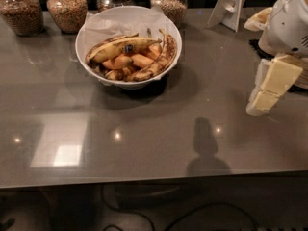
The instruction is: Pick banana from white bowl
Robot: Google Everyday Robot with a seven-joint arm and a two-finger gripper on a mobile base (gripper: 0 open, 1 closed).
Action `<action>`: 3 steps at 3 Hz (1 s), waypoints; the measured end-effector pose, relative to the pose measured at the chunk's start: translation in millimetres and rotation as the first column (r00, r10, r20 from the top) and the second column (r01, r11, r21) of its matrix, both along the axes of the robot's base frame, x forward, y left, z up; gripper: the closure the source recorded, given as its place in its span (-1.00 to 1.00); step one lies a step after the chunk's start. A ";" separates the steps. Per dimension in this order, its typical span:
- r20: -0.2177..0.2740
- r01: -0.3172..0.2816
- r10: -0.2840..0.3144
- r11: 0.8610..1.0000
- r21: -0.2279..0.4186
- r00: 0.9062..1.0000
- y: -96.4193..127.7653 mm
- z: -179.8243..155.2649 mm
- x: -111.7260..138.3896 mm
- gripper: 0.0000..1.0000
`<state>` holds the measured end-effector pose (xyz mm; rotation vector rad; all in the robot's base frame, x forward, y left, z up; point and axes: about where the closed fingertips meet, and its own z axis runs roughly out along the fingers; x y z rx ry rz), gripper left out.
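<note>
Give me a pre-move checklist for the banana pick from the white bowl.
1. Banana located: ok. It lies on top of the pile in the white bowl, sticker up.
2. Access from above: ok. Nothing covers it.
3. Hand over the bowl: not ok. It is at the right edge of the view, well to the right of the bowl.
4. Banana isolated: not ok. The orange pieces and the thinner browned banana crowd it.
5. Banana grasped: not ok. It lies in the bowl, apart from the hand.
</note>
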<state>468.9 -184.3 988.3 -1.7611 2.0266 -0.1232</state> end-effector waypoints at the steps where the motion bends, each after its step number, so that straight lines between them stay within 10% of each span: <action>1: 0.086 -0.097 0.091 0.993 0.073 0.992 37.6 10.9 40.3 -1.00; 3: 0.202 -0.292 0.246 0.925 0.243 0.948 130.1 40.9 112.1 -1.00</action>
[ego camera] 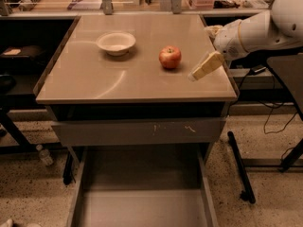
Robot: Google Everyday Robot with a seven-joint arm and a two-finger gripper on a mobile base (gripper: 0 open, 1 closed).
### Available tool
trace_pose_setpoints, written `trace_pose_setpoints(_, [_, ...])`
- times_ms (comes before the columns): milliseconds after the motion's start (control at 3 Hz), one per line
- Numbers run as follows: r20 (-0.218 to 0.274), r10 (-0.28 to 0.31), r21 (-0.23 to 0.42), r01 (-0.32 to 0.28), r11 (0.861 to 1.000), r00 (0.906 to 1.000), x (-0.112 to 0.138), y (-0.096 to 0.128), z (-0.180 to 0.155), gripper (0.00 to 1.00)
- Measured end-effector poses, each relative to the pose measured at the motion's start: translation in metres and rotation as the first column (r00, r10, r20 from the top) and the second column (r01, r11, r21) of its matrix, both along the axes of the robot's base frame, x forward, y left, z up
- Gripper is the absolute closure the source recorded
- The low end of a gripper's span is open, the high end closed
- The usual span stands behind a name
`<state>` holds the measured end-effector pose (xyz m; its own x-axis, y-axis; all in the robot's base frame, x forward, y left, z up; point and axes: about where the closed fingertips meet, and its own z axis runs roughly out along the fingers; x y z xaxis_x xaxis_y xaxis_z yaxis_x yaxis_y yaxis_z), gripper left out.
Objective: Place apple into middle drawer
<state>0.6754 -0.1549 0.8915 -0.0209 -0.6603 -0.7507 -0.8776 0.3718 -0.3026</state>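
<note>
The small red apple (170, 57) sits upright on the tan tabletop (118, 82), right of centre. My gripper (200, 72), with pale yellow tips, hangs low over the table's right side, a short way right of the apple and apart from it. It holds nothing. The white arm reaches in from the upper right. The middle drawer (142, 207), wide, shallow and grey, is pulled out below the table's front, and its flat floor is bare.
A white bowl (116, 42) stands on the table left of the apple. A shut grey drawer front with pale scratches (137, 131) sits just under the tabletop. A black stand leg (240, 167) is on the floor at the right, and a dark shelf unit (19, 65) at the left.
</note>
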Motion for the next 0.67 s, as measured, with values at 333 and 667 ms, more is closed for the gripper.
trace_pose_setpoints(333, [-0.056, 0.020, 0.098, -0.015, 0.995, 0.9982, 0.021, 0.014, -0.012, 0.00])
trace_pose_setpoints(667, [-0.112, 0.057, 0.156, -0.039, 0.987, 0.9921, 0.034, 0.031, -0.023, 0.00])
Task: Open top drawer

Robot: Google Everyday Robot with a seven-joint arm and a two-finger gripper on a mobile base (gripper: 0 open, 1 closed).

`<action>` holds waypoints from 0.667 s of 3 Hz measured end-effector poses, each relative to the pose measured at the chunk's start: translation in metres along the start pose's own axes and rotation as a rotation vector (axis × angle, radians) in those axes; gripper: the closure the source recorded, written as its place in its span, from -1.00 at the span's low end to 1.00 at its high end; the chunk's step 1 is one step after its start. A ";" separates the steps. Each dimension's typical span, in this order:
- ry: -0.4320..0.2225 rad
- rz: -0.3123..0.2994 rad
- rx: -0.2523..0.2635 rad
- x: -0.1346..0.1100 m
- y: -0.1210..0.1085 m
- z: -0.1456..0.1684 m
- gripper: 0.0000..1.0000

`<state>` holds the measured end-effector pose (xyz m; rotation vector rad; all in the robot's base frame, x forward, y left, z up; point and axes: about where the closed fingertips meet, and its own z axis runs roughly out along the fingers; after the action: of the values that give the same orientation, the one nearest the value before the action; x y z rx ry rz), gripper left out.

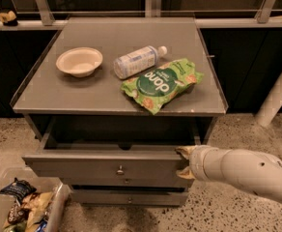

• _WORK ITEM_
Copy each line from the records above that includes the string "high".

• _RESULT FOR THIS TASK_
- The low end of a gripper's span is open, the high end closed
`<action>` holds waypoints from 0.667 s of 3 Hz measured end-effector poses, each relative to the pose measured at the chunk's start: translation in metres along the start pose's own axes and rotation as a rotation vector (axis × angle, radians) in those axes; gripper: the closure the source recorded, written as its place in its span, from -1.00 at the span's low end to 1.00 at its high end; the chunk's step 1 is one step after its start. A ";" separates the steps. Each dimension's typical span, in this order:

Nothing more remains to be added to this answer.